The cell-culture method involves growing animal or human cells in the laboratory in a nutrient solution. The virus is injected into the cells, and cells and viruses multiply. Then the cells’ outer walls are removed and the virus is harvested, purified and inactivated.

Cell-culture-based flu vaccines could help meet surges in capacity needs in the event of a shortage or pandemic because cells can be frozen in advance and large volumes grown quickly.

“We have the opportunity to be the first generation that prepares for pandemic,” Leavitt said. “Our current capacity of egg-based influenza vaccine production is not sufficient to meet increased demands during an emergency. Accelerating the development of this vaccine technology and creating domestic capacity are critical to our preparedness efforts.”

BEING PREPARED

The new contracts decrease U.S. dependence on egg-based manufacturing, but the method is still useful.

Health and Human Services has contracted with vaccine makers Sanofi-Pasteur and Chiron to create nearly 4 million courses of vaccine against the H5N1 bird flu virus using conventional egg-based techniques.

The vaccines, Leavitt said, “will be stored in our strategic national stockpile until and if they are needed.”
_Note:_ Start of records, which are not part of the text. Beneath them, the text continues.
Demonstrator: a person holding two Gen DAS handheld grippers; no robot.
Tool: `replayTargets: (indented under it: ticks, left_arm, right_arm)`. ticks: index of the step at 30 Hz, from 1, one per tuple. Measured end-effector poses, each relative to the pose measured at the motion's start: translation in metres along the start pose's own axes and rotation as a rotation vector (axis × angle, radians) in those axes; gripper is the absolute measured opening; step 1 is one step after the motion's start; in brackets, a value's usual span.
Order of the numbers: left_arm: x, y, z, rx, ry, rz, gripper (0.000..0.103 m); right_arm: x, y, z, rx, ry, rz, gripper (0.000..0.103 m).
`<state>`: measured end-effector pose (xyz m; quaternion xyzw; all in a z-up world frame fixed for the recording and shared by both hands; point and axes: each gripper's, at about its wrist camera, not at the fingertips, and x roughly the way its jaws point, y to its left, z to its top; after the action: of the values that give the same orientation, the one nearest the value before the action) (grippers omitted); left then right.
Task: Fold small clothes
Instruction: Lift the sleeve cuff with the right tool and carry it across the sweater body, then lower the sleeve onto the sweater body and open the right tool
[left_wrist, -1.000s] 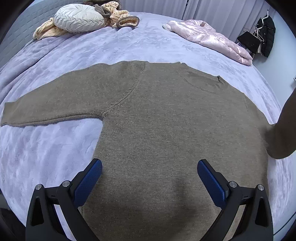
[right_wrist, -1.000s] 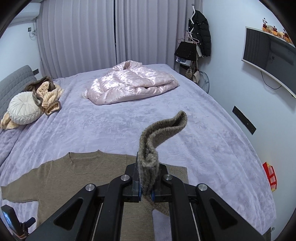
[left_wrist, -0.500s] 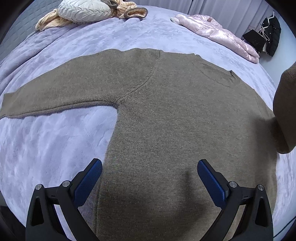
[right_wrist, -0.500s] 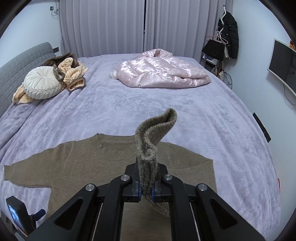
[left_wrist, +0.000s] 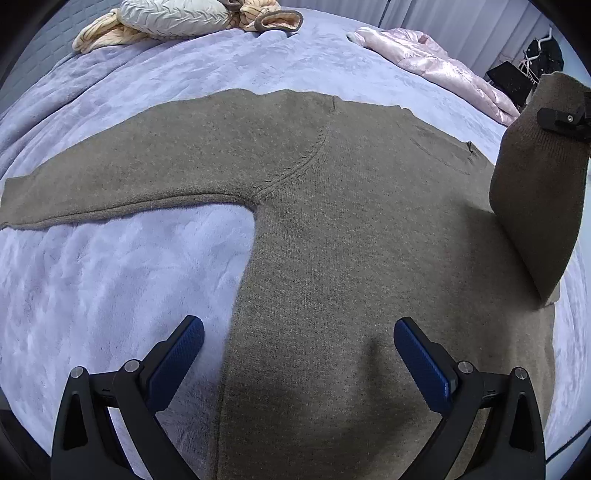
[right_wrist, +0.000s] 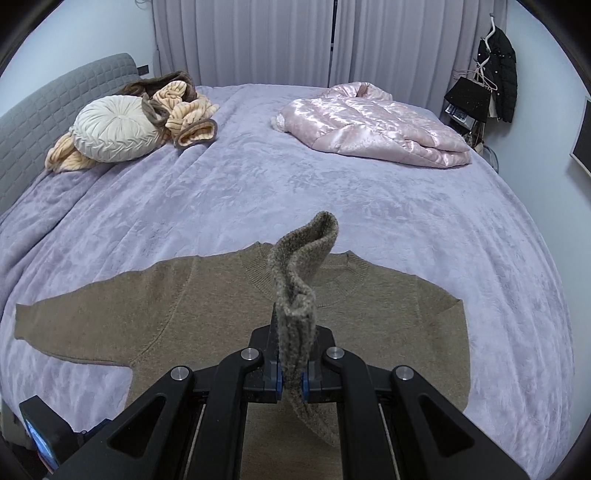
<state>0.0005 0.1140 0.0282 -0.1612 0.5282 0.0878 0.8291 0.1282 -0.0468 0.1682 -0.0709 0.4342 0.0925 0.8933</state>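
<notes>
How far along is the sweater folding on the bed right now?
Done: the brown sweater lies spread flat on the bed. In hand: the right gripper is shut on the cuff of one sleeve, lifted over the body. The left gripper hovers open above the hem. Left: lay that sleeve down, fold the other sleeve, which lies stretched out, then the body.

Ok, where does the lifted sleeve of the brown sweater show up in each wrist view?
Left wrist view: the lifted sleeve hangs at the right edge, pinched by the right gripper above the sweater body.
Right wrist view: the same sleeve rises at centre from the closed jaws, its cuff curling over the neckline.
Shared landmark: the pink quilted jacket on the far side of the bed.
</notes>
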Motion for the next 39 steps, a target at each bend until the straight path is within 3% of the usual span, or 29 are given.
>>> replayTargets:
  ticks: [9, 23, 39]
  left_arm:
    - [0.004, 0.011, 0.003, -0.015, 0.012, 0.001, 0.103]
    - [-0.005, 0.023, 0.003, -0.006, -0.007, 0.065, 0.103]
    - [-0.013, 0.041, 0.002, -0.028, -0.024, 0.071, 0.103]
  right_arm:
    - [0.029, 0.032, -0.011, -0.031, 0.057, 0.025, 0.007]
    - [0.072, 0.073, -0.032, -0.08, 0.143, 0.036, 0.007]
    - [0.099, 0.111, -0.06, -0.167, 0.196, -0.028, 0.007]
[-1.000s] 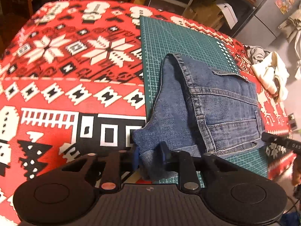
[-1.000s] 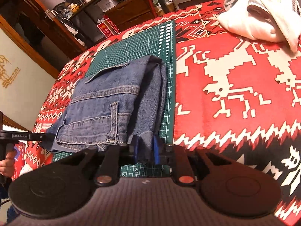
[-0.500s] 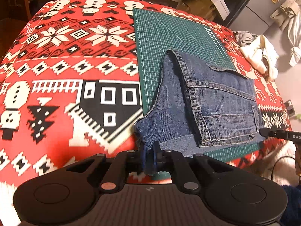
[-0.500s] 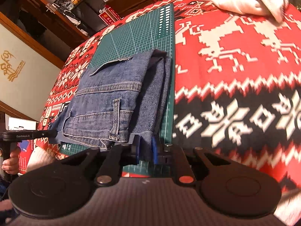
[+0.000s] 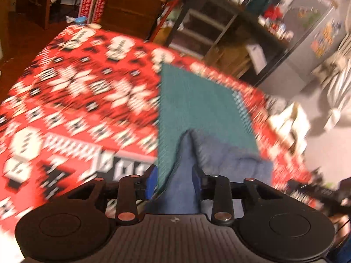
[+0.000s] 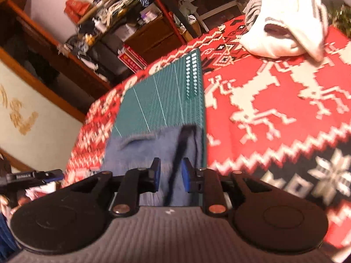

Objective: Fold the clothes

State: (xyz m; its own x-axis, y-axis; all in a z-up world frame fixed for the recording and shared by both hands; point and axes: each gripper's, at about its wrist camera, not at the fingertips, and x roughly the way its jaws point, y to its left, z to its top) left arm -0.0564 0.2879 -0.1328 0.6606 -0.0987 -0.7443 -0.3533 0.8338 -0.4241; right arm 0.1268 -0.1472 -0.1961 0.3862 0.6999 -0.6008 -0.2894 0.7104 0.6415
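Note:
Folded blue jeans (image 5: 230, 160) lie on the near part of a green cutting mat (image 5: 197, 100). The left wrist view is badly blurred. My left gripper (image 5: 174, 180) stands open at the jeans' near left edge, with denim lying loose between its blue pads. In the right wrist view the jeans (image 6: 136, 153) lie on the mat (image 6: 166, 100), their folded edge along its right side. My right gripper (image 6: 170, 175) is open over that edge, its pads apart on either side of a dark fold line.
A red, white and black patterned blanket (image 6: 274, 114) covers the table. A pile of white and grey clothes (image 6: 285, 32) sits at its far right corner. Shelves, drawers and a fridge (image 5: 318, 43) stand beyond the table.
Both grippers were shut on the jeans' near hem and have opened, letting it go. Both cameras now tilt upward, showing more of the room, and the left view is blurred by motion.

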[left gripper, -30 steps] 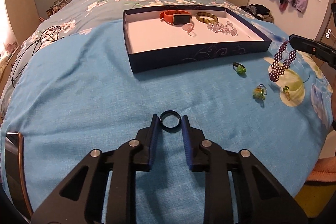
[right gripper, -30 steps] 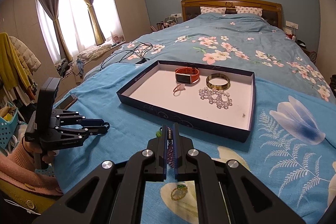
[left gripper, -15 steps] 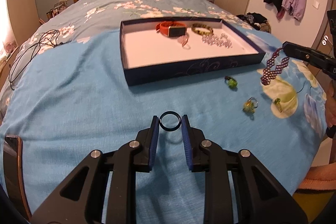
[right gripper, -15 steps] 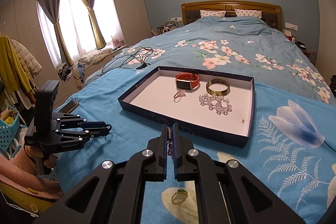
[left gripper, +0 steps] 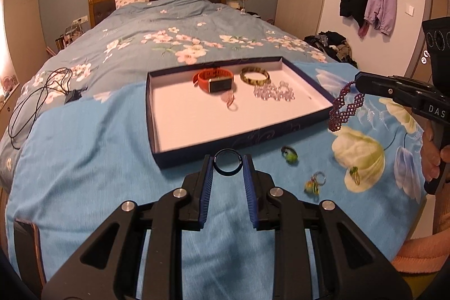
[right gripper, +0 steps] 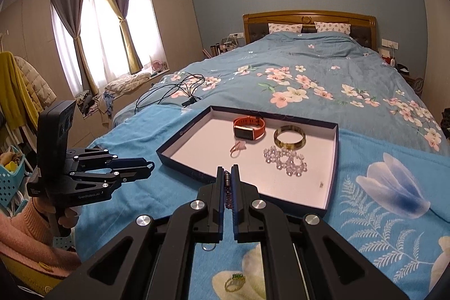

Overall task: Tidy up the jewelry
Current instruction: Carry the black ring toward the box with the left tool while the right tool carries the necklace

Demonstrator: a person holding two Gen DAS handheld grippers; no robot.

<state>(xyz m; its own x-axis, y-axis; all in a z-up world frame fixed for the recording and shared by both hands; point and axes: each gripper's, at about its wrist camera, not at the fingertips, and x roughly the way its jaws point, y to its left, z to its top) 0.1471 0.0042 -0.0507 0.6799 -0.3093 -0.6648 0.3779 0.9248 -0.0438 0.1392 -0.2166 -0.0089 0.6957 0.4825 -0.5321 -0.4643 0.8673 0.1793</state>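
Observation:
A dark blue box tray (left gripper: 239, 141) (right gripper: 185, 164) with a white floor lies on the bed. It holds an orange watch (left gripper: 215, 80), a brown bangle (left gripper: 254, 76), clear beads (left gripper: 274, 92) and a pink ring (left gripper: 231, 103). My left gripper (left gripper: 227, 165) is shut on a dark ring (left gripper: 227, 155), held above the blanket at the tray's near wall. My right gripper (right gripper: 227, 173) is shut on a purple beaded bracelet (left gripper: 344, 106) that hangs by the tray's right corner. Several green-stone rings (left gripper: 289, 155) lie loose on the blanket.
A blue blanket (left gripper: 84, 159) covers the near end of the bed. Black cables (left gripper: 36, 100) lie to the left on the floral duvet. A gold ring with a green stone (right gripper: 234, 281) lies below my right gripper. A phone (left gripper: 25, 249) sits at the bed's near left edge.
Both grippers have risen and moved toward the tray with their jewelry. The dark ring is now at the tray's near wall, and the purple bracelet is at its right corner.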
He acknowledged that the stockpiled vaccine will not be a perfect match for a mutated virus, but said it will provide some protection until a more specific vaccine can be made available.

His department also is pursuing more advanced flu technologies. Scientists at the National Institutes of Health are collaborating with pharmaceutical companies to develop a library of live vaccine candidates against all known influenza strains that have a pandemic potential. Such a library would give researchers a head start on developing vaccines for emerging flu strains.

Researchers also are working to develop DNA vaccines, in which the genes of an influenza virus are inserted into a harmless virus that is then used as a vaccine. Such new-generation vaccines would be broadly protective against a wide range of influenza viruses. (See related article.)

The challenges to developing such vaccines “are substantial,” Leavitt said, “but if we could get there, it would take the threat of a pandemic right off the table.”

Health and Human Services is continuing to stockpile anti-viral drugs, ventilators, masks and hospital gloves, and is expanding its domestic and international surveillance efforts and enhancing our state and local preparedness.

“By leading the way to the development of new technologies,” Leavitt said, “we will also be helping other nations be prepared. We’ll be coordinating with other nations to do this, to assure that we are taking advantage as best we can of the advances that are occurring in other nations.”

The full text (PDF, 234 pages) of the National Strategy for Pandemic Flu Preparedness Implementation Plan and related information are available at the department’s Web site.